Defeat Spam Blogs With IP Based Content Delivery
The majority of bloggers are forced to deal with spam blogs (splogs, aka scraper blogs), and even though a variety of counter measures exist, they just don’t seem to do the trick. Most of the time, splogs will scrape only an excerpt from the post, making the permalink at the bottom of the post useless. Some harvesting software is even smart enough to strip out these attempts at foiling the scrapers, so what’s a blogger to do? Today, I introduce a way to deliver entirely different content to these spammers via IP based content delivery.
First Things First
In order for this to work, we’ll need a list of IP addresses that known offenders use. For your convenience, I’ve compiled this massive list of 5,780 offending IPs (I highly recommend you use your own unique list compiled from your own server logs). Copy those IPs and save them to your server’s root directory with a filename of your choice. Remember the filename, you’ll need it in just a second. Now that you’ve got your enemy plotted, lets get to the code.
Backup, Modify, Test
Backup your theme’s single.php to single.post.original.txt or something of your choice. Now, open up single.php with a text editor and insert the code below at the very top of your single.php file.
Please note: I take absolutely no credit for this code. The original source is located here.
<?php
function chkiplist($ip) {
$lines = file("THE-FILENAME-OF-IP-LIST.txt");
$found = false;
$split_it = split("\.",$ip);
$ip = "1" . sprintf("%03d",$split_it[0]) .

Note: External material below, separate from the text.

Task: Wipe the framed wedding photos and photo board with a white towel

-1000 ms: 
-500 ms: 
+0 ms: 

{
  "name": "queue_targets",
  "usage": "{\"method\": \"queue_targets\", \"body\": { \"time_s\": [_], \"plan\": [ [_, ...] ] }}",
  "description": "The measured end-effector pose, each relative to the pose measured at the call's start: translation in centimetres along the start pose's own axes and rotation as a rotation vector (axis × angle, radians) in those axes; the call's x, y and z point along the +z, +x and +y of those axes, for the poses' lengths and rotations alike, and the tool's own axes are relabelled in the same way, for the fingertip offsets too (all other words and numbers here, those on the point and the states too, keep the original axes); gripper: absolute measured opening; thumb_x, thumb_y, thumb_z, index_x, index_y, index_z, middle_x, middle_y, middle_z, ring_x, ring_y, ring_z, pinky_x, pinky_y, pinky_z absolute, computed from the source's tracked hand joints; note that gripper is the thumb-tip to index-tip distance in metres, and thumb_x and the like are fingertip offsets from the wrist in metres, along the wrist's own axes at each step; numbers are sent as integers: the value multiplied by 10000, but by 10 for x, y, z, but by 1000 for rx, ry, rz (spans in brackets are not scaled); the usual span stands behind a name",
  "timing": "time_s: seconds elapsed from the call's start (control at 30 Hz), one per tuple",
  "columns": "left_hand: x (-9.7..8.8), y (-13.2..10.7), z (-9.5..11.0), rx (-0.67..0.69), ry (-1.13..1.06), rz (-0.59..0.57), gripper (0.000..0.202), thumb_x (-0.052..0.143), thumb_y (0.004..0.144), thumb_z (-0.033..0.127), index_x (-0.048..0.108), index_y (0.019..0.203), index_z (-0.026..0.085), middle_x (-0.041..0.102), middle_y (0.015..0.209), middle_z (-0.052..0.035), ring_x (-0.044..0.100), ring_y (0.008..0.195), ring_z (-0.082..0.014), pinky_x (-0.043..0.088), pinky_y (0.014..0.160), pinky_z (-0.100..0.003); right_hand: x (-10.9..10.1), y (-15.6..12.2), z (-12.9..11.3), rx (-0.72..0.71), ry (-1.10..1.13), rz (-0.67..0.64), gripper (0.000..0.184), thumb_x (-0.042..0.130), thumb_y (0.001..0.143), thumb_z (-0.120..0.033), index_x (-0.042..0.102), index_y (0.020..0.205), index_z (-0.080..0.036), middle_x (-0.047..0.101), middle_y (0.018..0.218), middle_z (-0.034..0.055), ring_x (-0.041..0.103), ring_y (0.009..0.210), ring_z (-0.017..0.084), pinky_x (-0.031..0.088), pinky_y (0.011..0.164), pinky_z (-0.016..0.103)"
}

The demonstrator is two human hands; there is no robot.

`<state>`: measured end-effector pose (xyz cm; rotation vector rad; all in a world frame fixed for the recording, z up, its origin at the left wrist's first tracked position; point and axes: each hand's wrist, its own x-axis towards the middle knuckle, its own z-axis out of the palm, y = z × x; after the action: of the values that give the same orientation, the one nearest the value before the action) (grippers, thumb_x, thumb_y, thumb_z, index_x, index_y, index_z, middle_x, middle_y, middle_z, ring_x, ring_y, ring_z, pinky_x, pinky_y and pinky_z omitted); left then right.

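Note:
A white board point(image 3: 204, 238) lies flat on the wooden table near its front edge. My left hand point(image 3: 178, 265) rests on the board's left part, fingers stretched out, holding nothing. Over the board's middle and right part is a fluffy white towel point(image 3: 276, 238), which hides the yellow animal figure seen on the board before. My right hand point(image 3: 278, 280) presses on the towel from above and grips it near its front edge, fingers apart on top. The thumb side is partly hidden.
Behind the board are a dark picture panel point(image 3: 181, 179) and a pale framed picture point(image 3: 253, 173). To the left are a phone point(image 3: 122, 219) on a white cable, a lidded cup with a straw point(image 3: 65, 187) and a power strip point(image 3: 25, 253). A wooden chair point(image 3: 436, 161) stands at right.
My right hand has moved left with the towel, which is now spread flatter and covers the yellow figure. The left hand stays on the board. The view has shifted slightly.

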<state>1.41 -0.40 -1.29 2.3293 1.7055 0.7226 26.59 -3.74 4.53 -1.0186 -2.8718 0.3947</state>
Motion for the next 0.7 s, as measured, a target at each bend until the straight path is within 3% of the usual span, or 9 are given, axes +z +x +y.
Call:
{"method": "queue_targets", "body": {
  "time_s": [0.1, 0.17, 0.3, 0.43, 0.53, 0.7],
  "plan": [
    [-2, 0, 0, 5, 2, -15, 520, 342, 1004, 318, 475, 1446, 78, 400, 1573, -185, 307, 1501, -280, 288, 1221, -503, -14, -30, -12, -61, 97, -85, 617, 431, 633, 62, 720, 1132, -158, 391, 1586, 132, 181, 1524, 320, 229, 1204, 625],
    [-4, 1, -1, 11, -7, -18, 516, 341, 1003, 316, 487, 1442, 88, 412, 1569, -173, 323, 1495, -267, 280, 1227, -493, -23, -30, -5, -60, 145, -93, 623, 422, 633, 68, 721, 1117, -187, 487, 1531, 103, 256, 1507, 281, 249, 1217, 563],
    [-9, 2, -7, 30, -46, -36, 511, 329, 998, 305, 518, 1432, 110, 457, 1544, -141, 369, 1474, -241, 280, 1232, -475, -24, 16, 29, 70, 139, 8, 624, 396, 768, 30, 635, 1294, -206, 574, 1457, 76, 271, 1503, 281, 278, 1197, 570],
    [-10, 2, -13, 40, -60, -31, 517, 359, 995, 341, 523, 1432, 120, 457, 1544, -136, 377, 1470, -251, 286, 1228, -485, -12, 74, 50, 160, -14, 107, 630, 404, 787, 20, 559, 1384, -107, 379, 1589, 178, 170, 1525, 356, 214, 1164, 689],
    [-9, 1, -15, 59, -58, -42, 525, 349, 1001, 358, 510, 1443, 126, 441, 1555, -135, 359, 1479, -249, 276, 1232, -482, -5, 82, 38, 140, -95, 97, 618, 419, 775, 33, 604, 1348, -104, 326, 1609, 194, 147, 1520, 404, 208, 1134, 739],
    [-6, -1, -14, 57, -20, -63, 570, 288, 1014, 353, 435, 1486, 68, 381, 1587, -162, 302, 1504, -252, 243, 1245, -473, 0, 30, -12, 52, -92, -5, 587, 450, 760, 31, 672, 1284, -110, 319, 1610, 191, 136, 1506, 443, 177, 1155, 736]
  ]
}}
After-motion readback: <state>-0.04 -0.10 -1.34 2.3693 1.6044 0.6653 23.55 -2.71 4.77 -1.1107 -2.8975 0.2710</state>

sprintf("%03d",$split_it[1]) . sprintf("%03d",$split_it[2]) .
sprintf("%03d",$split_it[3]);
foreach ($lines as $line) {
$line = chop($line);
$line = str_replace("x","*",$line);
$line = preg_replace("|[A-Za-z$max = $line;
$min = $line;
if ( strpos($line,"*",0) <> "" ) {
$max = str_replace("*","999",$line);
$min = str_replace("*","000",$line);
}
if ( strpos($line,"?",0) <> "" ) {
$max = str_replace("?","9",$line);
$min = str_replace("?","0",$line);
}
if ( $max == "" ) { continue; };
if ( strpos($max," - ",0) <> "" ) {
$split_it = split(" - ",$max);
if ( !preg_match("|\d{1,3}\.|",$split_it[1]) ) {
$max = $split_it[0];
}
else {
$max = $split_it[1];
};
}
if ( strpos($min," - ",0) <> "" ) {
$split_it = split(" - ",$min);
$min = $split_it[0];
}
$split_it = split("\.",$max);
for ( $i=0;$i<4;$i++ ) {
if ( $i == 0 ) { $max = 1; };
if ( strpos($split_it[$i],"-",0) <> "" ) {
$another_split = split("-",$split_it[$i]);
$split_it[$i] = $another_split[1];
}
$max .= sprintf("%03d",$split_it[$i]);
}
$split_it = split("\.",$min);
for ( $i=0;$i<4;$i++ ) {
if ( $i == 0 ) { $min = 1; };
if ( strpos($split_it[$i],"-",0) <> "" ) {
$another_split = split("-",$split_it[$i]);
$split_it[$i] = $another_split[0];
}
$min .= sprintf("%03d",$split_it[$i]);
}
if ( ($ip <= $max) && ($ip >= $min) ) {
$found = true;
break;
};
}
return $found;
};
$status = chkiplist($_SERVER['REMOTE_ADDR']);
?>
Ok, now what? Change the third line so the filename you saved your IPs to is specified, then look for:
<?php the_content(); ?>
Immediately before that line, add something similar to the following:
<?php if ($status == 1): ?> Hey, thanks for scraping my post: <a href="<?php the_permalink(); ?>" title="<?php the_title(); ?>"> <?php the_title(); ?><br /> Click here to see the site this content was stolen from! <?php the_excerpt(); ?> <?php the_title(); ?></a> Original Source: <?php the_permalink(); ?> <?php else: ?>
The spam bots will see this:
Hey, thanks for scraping my post:
Defeat Spam Blogs With IP Based Content Delivery
Defeat Spam Blogs With IP Based Content Delivery
Original Source:
www.nullamatix.com/defeat-spam-blogs-with-ip-based-content-delivery/
We’re not done yet. To prevent any PHP errors, you’ll need to add this:
<?php endif; ?>
immediately after:
<?php the_content(); ?>
The whole thing, minus the chkiplist() function defined above, should look something like this:
<div class="entry-content"> <?php if ($status == 1): ?> Hey, thanks for scraping my post: <a href="<?php the_permalink(); ?>" title="<?php the_title(); ?>"> <?php the_title(); ?><br /> Click here to see the site this content was stolen from! <?php the_excerpt(); ?> <?php the_title(); ?></a> Original Source: <?php the_permalink(); ?> <?php else: ?> <?php the_content(); ?> <?php endif; ?> </div>
To test everything out and make sure your blog is up and running properly, just visit a post like you normally would. If the content is displays as usual, you’re good to go. To test the scraper’s view, just add your IP to the list of known spammers. The script above also supports wildcards, among other variations. Check out the original source mentioned above for more details.
To Conclude…
This won’t immediately work on every new splog that comes out, but if you actively check your server logs, you can stop most of ‘em by adding the offending IP(s). Now for the real question: what other purposes might this nifty little script serve? Just use your imagination - there is a hidden agenda behind this entire post



This idea is interesting, but I have a a few concerns.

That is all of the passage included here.